▸ **Directions for this task**
Output the listing exactly, leaving nothing out.

▸ **Recorded information**
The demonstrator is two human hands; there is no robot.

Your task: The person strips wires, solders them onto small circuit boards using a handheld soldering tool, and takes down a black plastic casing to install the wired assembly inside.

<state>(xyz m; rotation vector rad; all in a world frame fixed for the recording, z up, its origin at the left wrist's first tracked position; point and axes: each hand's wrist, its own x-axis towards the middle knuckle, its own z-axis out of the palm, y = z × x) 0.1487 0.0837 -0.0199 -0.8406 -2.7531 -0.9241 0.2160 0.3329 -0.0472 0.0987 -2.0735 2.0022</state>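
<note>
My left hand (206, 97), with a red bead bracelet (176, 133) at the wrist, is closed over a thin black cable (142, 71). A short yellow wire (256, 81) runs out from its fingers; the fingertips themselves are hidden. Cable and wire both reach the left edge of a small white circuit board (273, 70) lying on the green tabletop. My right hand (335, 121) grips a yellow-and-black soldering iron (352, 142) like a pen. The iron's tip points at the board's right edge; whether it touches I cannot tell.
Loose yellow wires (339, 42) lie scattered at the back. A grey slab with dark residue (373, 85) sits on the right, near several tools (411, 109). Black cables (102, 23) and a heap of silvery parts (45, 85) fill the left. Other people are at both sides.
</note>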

▸ **Result of the task**
The demonstrator is two human hands; there is no robot.

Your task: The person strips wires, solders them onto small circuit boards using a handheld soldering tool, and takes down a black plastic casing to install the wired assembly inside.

<state>(xyz m; rotation vector rad; all in a world frame fixed for the recording, z up, its origin at the left wrist's first tracked position; point and axes: each hand's wrist, its own x-axis towards the middle knuckle, its own z-axis out of the palm, y = z × x) 0.1487 0.0837 -0.0199 -0.8406 -2.7531 -0.9241 0.2160 0.3329 -0.0472 0.0987 -2.0735 2.0022</state>
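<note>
My left hand (206, 97), with a red bead bracelet (176, 133) at the wrist, is closed over a thin black cable (142, 71). A short yellow wire (256, 81) runs out from its fingers; the fingertips themselves are hidden. Cable and wire both reach the left edge of a small white circuit board (273, 70) lying on the green tabletop. My right hand (335, 121) grips a yellow-and-black soldering iron (352, 142) like a pen. The iron's tip points at the board's right edge; whether it touches I cannot tell.
Loose yellow wires (339, 42) lie scattered at the back. A grey slab with dark residue (373, 85) sits on the right, near several tools (411, 109). Black cables (102, 23) and a heap of silvery parts (45, 85) fill the left. Other people are at both sides.
</note>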

Nothing else remains for this exercise.